• **What to do**
Print all the data below exactly, without images.
++++
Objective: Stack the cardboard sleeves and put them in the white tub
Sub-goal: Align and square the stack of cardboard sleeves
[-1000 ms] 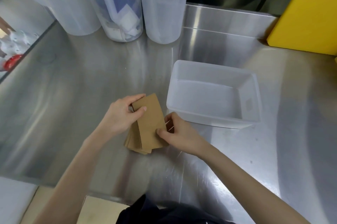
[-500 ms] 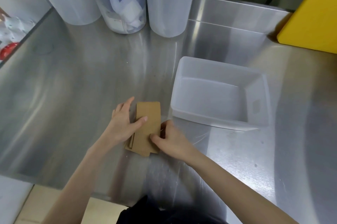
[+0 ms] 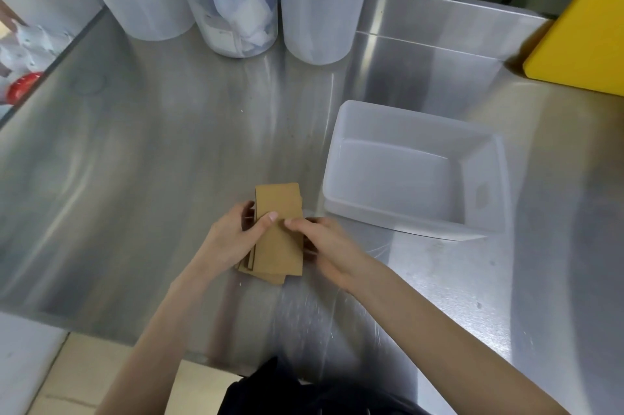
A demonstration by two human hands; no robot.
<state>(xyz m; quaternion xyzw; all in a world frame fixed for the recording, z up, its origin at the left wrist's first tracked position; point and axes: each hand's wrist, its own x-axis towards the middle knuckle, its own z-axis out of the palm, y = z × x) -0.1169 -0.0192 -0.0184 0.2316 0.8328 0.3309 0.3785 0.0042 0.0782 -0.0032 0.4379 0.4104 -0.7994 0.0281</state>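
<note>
A stack of brown cardboard sleeves (image 3: 278, 208) lies on the steel counter, its long side pointing away from me. My left hand (image 3: 233, 239) grips its left edge, thumb on top. My right hand (image 3: 324, 245) holds its right edge, thumb also pressed on the top sleeve. A few lower sleeves stick out at the near left corner. The white tub (image 3: 496, 178) stands empty just right of the stack, about a hand's width from my right hand.
Three tall translucent plastic containers (image 3: 314, 2) stand at the back of the steel counter (image 3: 152, 144); the middle one holds white and blue items. A yellow box (image 3: 584, 36) sits at the far right. The counter's front edge runs just below my forearms.
The fanned sleeves have been squared up and turned straight. Both hands closed in on the stack's sides, thumbs meeting on top.
</note>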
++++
• **Response area**
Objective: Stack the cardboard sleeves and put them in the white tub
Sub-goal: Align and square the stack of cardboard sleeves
[-1000 ms] 
[-500 ms] 
[+0 ms] 
A demonstration by two human hands; no robot.
<state>(xyz m; quaternion xyzw; all in a world frame fixed for the recording, z up, its origin at the left wrist's first tracked position; point and axes: each hand's wrist, its own x-axis towards the middle knuckle, its own z-axis out of the palm, y = z × x) -0.1169 -0.0192 -0.0184 0.2316 0.8328 0.3309 0.3785 0.0042 0.0782 -0.0032 0.4379 0.4104 -0.7994 0.0281</state>
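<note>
A stack of brown cardboard sleeves (image 3: 278, 208) lies on the steel counter, its long side pointing away from me. My left hand (image 3: 233, 239) grips its left edge, thumb on top. My right hand (image 3: 324, 245) holds its right edge, thumb also pressed on the top sleeve. A few lower sleeves stick out at the near left corner. The white tub (image 3: 496, 178) stands empty just right of the stack, about a hand's width from my right hand.
Three tall translucent plastic containers (image 3: 314, 2) stand at the back of the steel counter (image 3: 152, 144); the middle one holds white and blue items. A yellow box (image 3: 584, 36) sits at the far right. The counter's front edge runs just below my forearms.
The fanned sleeves have been squared up and turned straight. Both hands closed in on the stack's sides, thumbs meeting on top.
</note>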

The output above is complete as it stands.